Goal of the exercise.
Among the entries below, find all lines that include "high" and copy them.

Given data.
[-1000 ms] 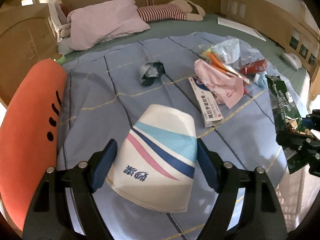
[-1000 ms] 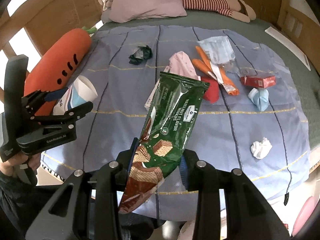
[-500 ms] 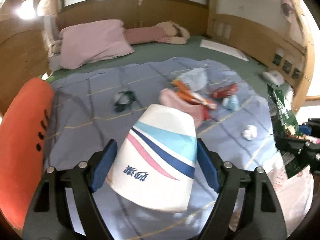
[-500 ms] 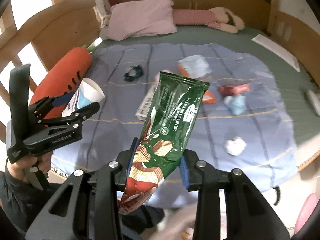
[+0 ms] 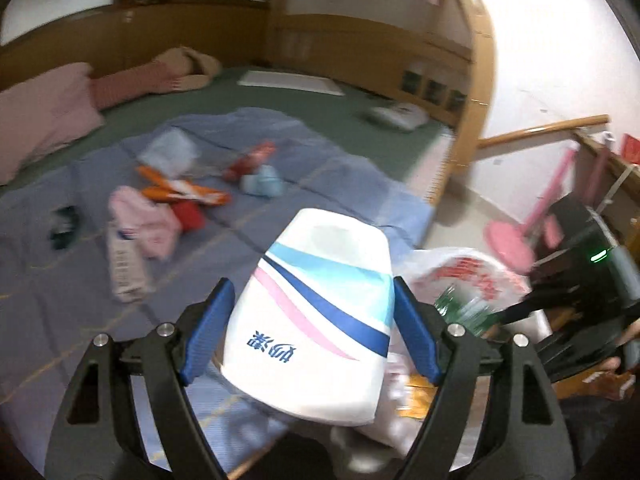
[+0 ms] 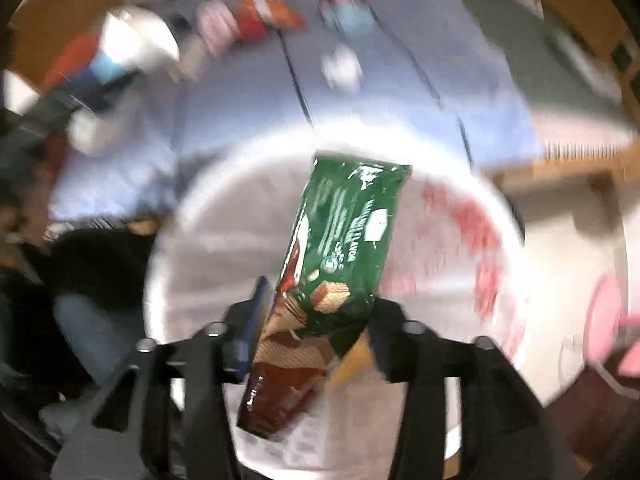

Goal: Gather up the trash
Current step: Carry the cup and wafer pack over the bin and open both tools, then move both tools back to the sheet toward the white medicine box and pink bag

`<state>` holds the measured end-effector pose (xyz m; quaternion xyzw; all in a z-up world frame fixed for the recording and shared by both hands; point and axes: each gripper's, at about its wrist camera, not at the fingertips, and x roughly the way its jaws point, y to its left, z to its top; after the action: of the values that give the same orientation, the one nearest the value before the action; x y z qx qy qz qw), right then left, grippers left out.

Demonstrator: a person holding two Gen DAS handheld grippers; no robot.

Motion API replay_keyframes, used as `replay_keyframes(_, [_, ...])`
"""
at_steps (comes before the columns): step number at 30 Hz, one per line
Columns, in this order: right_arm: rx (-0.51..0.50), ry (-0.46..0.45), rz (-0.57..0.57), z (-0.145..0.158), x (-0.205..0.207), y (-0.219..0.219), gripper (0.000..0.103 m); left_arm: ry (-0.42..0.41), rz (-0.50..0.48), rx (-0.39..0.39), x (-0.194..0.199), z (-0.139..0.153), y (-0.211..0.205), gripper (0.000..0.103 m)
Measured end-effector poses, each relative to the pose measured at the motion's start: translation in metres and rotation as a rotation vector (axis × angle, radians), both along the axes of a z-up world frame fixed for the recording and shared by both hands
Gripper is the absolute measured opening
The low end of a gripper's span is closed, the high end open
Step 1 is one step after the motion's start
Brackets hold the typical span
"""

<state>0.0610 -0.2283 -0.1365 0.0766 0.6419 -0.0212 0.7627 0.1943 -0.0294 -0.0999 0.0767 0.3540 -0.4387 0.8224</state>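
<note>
My left gripper [image 5: 310, 320] is shut on a white paper cup [image 5: 320, 320] with blue and pink stripes, held sideways beside the bed's edge. My right gripper [image 6: 312, 320] is shut on a green wafer wrapper [image 6: 344, 248] and holds it over the open mouth of a white plastic trash bag [image 6: 472, 240] with red print. The bag [image 5: 460, 276] and the wrapper's tip [image 5: 460, 308] show to the right in the left wrist view. More trash lies on the blue sheet [image 5: 248, 240]: orange wrappers [image 5: 180, 190], a red packet [image 5: 252, 158], a light blue wad [image 5: 264, 182], a flat box [image 5: 124, 268].
A pink pillow [image 5: 40, 116] and a striped plush toy [image 5: 160, 76] lie at the head of the bed. A pink stand [image 5: 516, 240] is on the floor to the right. The right wrist view is blurred; a white paper ball [image 6: 340, 68] lies on the sheet.
Both grippers swung right, off the bed toward the floor. The trash bag has come into view, and the wrapper now hangs over its opening. Both grips are unchanged.
</note>
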Motion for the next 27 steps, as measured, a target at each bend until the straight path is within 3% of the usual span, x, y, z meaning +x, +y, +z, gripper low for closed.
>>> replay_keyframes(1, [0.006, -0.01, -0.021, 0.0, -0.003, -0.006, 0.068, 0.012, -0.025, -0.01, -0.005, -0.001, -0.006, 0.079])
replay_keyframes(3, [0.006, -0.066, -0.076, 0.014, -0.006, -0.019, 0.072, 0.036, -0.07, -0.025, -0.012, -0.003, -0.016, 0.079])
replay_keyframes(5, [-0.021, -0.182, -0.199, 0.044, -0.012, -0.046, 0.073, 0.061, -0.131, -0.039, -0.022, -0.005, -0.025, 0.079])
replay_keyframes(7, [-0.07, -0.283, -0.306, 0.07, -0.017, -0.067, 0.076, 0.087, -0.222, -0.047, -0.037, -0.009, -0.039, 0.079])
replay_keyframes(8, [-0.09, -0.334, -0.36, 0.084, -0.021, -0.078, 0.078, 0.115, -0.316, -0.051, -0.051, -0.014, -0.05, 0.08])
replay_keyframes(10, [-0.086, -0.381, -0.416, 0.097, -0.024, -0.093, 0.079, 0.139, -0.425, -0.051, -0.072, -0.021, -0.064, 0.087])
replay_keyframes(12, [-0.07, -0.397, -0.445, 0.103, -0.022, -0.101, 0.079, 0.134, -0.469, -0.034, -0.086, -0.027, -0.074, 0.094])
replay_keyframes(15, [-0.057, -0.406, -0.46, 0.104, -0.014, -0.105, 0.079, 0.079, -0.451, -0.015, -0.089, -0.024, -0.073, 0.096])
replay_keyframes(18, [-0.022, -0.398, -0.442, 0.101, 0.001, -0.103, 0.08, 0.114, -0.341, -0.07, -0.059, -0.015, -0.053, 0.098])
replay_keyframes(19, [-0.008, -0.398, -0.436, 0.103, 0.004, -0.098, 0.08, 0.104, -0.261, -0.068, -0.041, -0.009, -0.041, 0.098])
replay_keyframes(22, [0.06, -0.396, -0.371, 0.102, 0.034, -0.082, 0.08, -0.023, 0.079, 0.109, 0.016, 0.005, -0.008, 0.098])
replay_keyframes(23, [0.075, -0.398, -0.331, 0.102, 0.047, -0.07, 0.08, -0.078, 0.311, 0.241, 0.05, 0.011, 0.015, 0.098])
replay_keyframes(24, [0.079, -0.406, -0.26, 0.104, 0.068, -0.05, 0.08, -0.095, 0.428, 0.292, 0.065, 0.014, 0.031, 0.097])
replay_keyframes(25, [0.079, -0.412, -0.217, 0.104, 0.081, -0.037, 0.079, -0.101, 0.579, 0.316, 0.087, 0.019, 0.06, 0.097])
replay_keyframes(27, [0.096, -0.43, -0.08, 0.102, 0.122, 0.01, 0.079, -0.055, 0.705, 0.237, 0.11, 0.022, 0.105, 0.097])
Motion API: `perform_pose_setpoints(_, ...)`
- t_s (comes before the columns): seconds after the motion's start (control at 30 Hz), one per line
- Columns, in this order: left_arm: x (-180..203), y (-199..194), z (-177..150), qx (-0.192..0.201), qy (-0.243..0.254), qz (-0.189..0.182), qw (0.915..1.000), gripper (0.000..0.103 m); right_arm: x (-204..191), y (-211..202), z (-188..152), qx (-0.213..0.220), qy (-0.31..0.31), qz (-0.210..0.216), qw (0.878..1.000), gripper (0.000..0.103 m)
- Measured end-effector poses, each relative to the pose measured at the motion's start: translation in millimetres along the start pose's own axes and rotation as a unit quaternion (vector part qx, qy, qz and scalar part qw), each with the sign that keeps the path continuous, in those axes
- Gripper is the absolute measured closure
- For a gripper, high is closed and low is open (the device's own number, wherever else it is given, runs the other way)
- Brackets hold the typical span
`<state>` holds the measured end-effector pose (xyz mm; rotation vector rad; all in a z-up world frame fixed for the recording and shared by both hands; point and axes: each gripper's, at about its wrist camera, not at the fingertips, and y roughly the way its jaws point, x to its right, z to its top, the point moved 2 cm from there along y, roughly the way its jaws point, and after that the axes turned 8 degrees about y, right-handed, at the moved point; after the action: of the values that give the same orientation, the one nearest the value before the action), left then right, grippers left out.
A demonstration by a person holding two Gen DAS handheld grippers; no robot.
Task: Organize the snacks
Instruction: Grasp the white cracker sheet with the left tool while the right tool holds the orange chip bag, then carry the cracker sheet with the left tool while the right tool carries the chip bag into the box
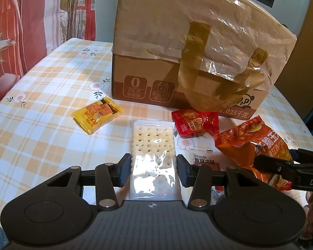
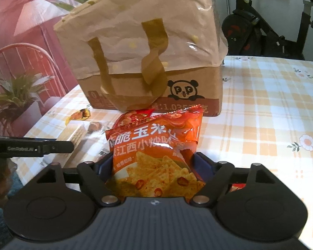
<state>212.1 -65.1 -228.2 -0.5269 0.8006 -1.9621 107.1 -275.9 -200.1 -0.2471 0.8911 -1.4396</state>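
Note:
My left gripper [image 1: 153, 169] is shut on a clear pack of white crackers [image 1: 152, 145], its pads against both long sides. My right gripper [image 2: 153, 164] is shut on an orange bag of corn chips [image 2: 156, 145], which also shows in the left wrist view [image 1: 252, 143]. A yellow snack packet [image 1: 97, 114], a red snack packet [image 1: 195, 121] and a white packet with a brown label [image 1: 204, 162] lie on the checked tablecloth [image 1: 41, 137]. Behind them stands a cardboard box [image 1: 144, 87] with a beige tote bag [image 1: 208, 31] draped over it.
A patterned red and white curtain [image 1: 31, 20] hangs at the back left. An exercise bike [image 2: 267, 27] stands beyond the table's far edge. Bare tablecloth [image 2: 271, 104] lies right of the box.

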Motion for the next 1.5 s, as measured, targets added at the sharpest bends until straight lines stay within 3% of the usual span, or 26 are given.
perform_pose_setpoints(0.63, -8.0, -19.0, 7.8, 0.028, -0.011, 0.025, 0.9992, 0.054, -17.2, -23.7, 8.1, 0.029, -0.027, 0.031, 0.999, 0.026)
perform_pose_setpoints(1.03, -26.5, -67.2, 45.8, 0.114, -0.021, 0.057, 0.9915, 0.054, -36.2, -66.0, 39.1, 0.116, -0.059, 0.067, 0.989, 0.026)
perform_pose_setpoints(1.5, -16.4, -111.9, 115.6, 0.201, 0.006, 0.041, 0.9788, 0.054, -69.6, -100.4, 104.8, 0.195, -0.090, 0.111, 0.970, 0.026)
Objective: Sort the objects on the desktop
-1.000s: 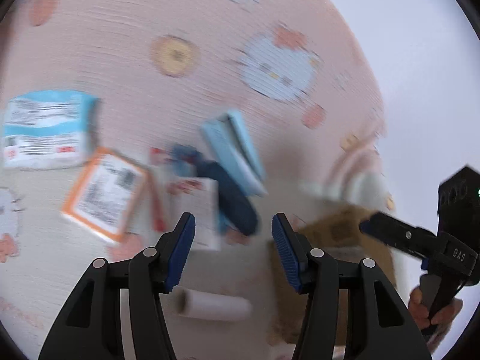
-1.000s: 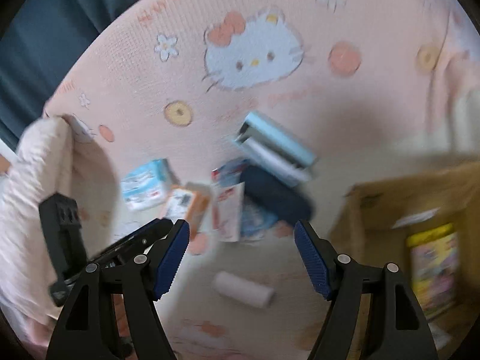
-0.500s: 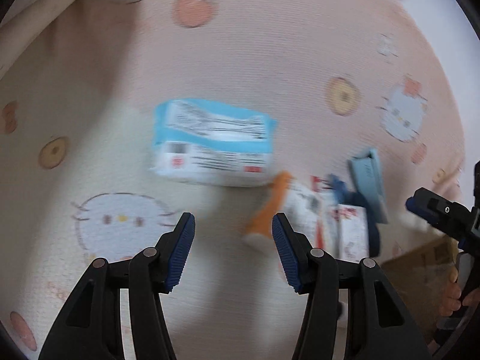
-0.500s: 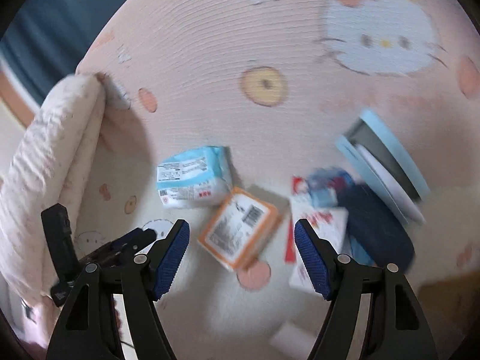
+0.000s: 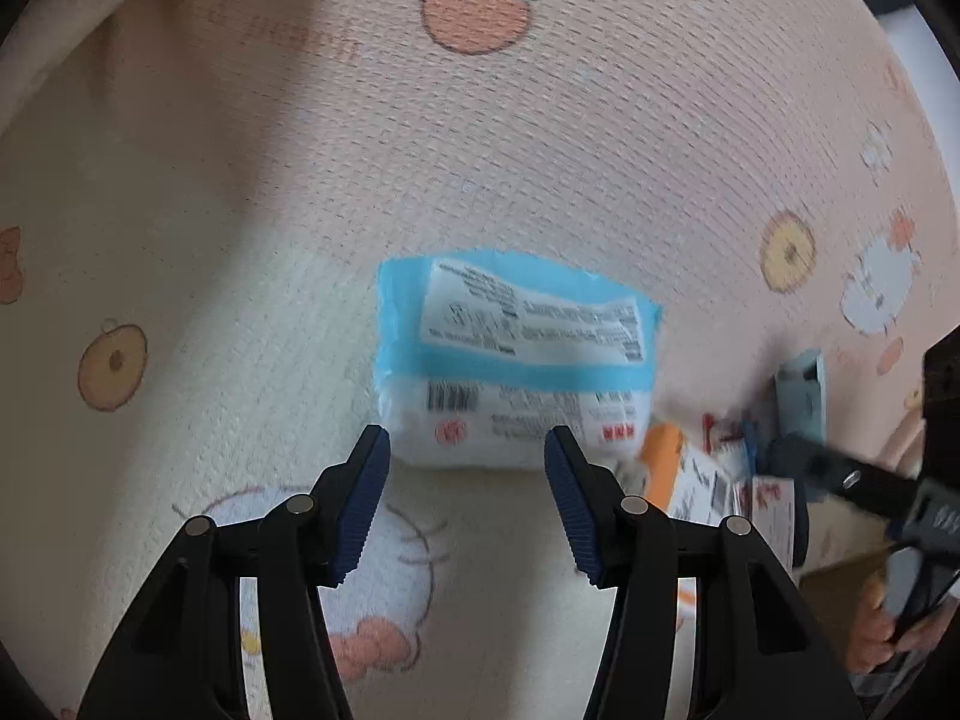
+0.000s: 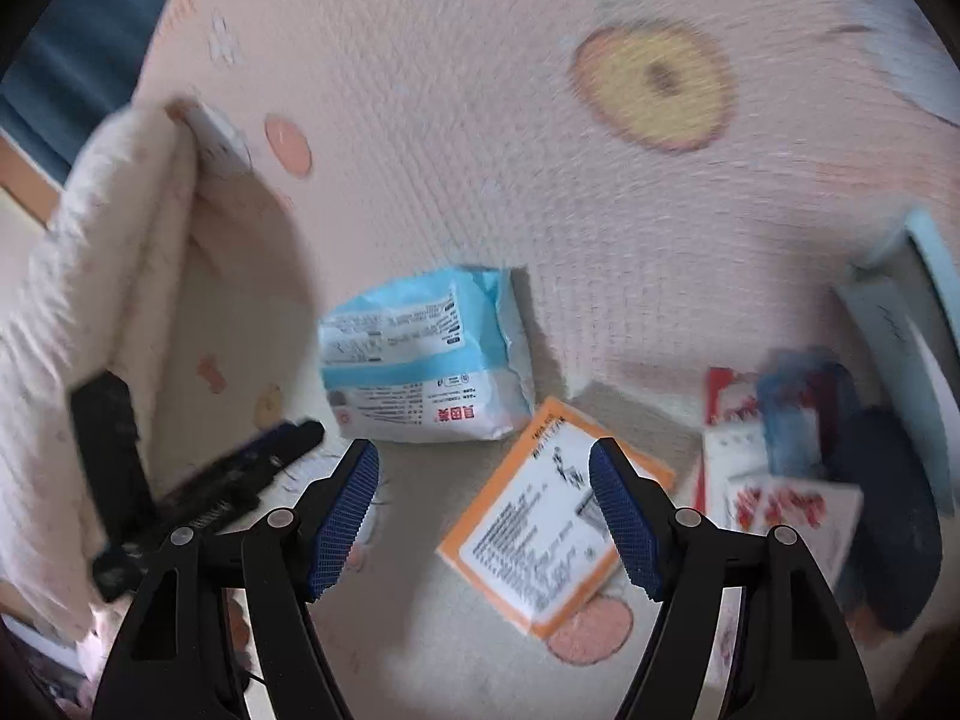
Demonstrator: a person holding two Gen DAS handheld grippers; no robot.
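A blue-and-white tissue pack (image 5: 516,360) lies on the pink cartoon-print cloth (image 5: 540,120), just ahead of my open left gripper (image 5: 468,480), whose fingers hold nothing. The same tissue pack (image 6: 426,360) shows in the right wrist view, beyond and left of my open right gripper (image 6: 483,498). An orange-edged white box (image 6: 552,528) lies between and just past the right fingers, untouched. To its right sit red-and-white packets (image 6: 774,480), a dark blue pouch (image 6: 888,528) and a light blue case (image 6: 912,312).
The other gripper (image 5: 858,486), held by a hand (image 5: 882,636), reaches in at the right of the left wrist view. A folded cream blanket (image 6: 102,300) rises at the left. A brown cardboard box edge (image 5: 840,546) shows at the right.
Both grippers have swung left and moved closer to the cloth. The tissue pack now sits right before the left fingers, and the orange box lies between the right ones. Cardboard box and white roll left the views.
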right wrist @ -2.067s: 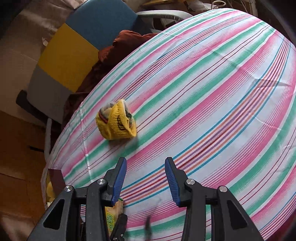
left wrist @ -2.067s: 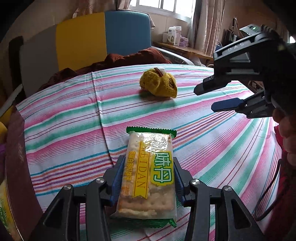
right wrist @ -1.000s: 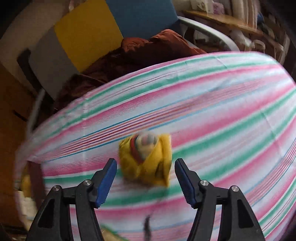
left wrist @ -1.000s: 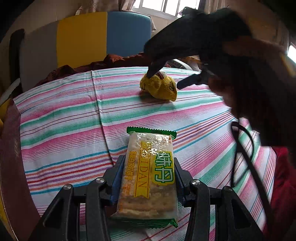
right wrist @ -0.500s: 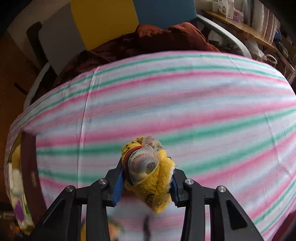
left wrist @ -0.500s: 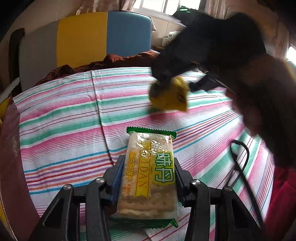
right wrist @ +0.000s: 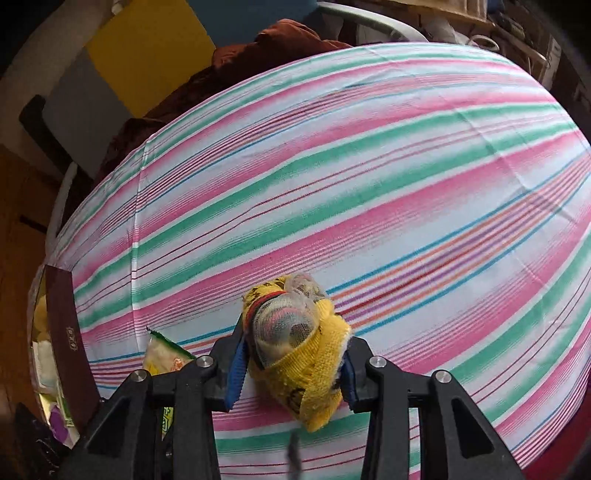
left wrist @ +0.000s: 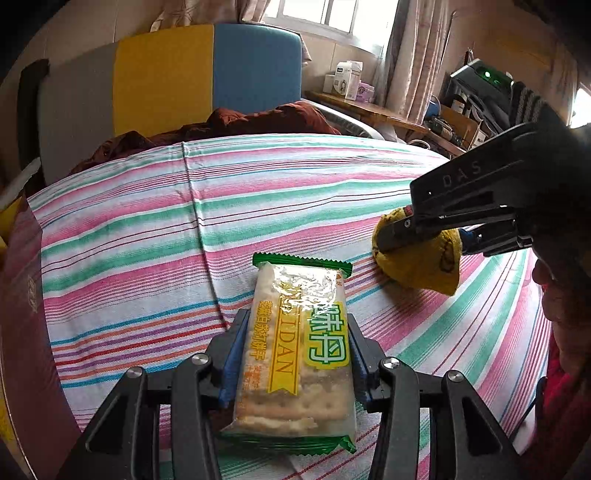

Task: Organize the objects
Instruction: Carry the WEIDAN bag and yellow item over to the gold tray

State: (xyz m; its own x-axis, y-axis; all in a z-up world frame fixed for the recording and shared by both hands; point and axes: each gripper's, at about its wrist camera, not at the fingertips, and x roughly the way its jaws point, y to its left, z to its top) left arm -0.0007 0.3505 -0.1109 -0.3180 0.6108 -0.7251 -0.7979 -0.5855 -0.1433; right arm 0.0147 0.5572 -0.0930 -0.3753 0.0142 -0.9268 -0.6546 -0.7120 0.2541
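In the left wrist view the left gripper (left wrist: 295, 365) is clenched on a cracker packet (left wrist: 295, 354) above the striped tablecloth (left wrist: 129, 236), with the right gripper (left wrist: 424, 240) ahead and to its right gripping a yellow rolled sock (left wrist: 421, 258), and a chair (left wrist: 166, 81) and window (left wrist: 325, 14) beyond. In the right wrist view the right gripper (right wrist: 291, 369) grasps the sock (right wrist: 299, 350) just over the cloth (right wrist: 369, 184); to its left sits a dark red box (right wrist: 66, 332), its contents blurred, the packet (right wrist: 162, 354) between.

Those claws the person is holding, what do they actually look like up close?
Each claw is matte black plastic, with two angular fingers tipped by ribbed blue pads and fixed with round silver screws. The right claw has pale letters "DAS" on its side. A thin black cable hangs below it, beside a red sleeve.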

Answer box.
The low end of a gripper's span is closed, the high end open
- For a gripper, high is closed and low is open (the device's own number, wherever else it is given, runs the other way)

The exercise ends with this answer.